Saturday, January 19, 2013

VPC Migration: Planning

I'm looking at moving all of Lucidchart's servers into Amazon's VPC. This is no small task, nor should it be approached without a good plan and collective knowledge.

I will be recording the migration to VPC during the transition. As part of that, here are the advantages and disadvantages of moving to VPC, and my plan to do it.


Advantages and Disadvantages

Lucidchart is built on Amazon's EC2. Having never dabbled in VPC, I've been hesitant to make the transition; however, the advantages are now outweighing the drawbacks. As I see it, here are the advantages.
  1. Internal elastic load balancers. In EC2, an ELB allows traffic from everywhere on a publicly accessible IP address. This is great for web servers, but it is unthinkable for private services, like our font service, pdf service, mailing service, etc. In VPC, an ELB allows traffic from either external or internal traffic. Currently, we have our own haproxy servers that cost $400 a month that only scale manually. Their function could be replaced by two internal ELBs that would cost $36 a month and scale automatically.
  2. Virtual private network. VPC supports VPN connections using ipsec.
  3. Heightened security. Only the instances given elastic IP addresses will be accessible to the internet. This is naturally more secure than giving every instance a public IP.
  4. Changing security groups on running instances. The process of switching security groups on running instances in EC2 is heinous and requires downtime. All instances in VPC can change security groups on the fly, while still running.
I've read blogs, documentation, how-tos, post-mortems, and even spoken to a couple AWS architects about moving to VPC. There are a number of hurdles to hop over and hoops to jump through, but I think I've delved through enough of other people's experiences to take a crack at it. To summarize what I've read, here are the issues that must be known before-hand.
  1. Network communication. Because instances in the VPC reside on their own VLAN without a public IP, EC2 instances cannot naturally talk to VPC instances.
  2. Subnets, routes, and gateways. It takes more knowledge about networking to run instances in VPC than it does in EC2. Before running any instances, one must configure the subnets, routes, and gateways.

The Plan

I have around 40 to 60 m1.large instances, 2 scale groups, 12 database servers, and 3 cache servers running in EC2 at any one time. All of them need to be moved over to VPC with no downtime.
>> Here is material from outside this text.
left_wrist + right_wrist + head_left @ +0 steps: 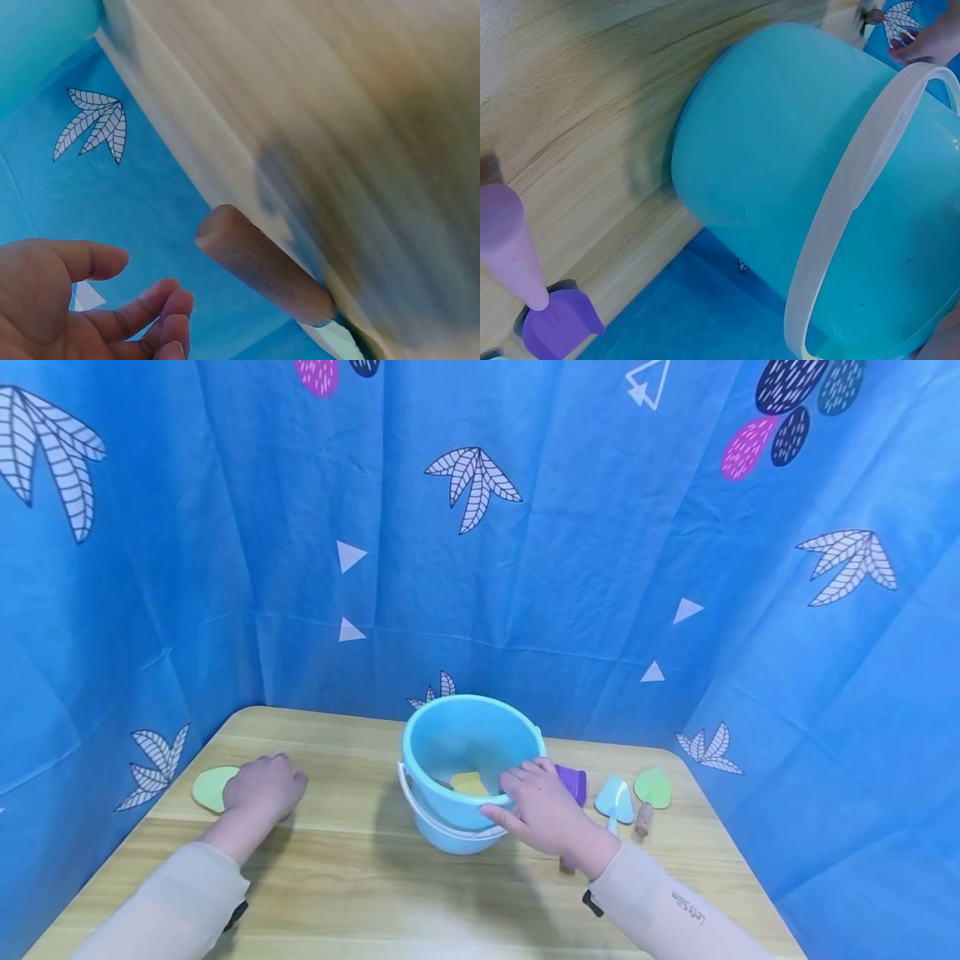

The plan is to move them, starting with the frontend instances, one by one, or scale group by scale group, until finished. Starting with the frontend (web servers) and moving backwards allows me to maintain uptime during the transition because VPC instances can talk to EC2 instances, but not the other way around.

One helpful thing that we won't be able to take advantage of is the ability to attach EC2 EBS volumes to VPC instances. All of our servers are EBS backed, so we could stop each instance, detach the root volume, start an instance in the VPC, and attach the same root volume on the new VPC instance. This would simplify the transition greatly. However, we also need to move from Ubuntu 11.10 to Ubuntu 12.04. I'm usually not a fan of changing multiple things at once, this one seems prudent since it has been on the backlog for a year.

As for a VPN, I am not going to take the time to set it up. It does not provide enough value to justify the work.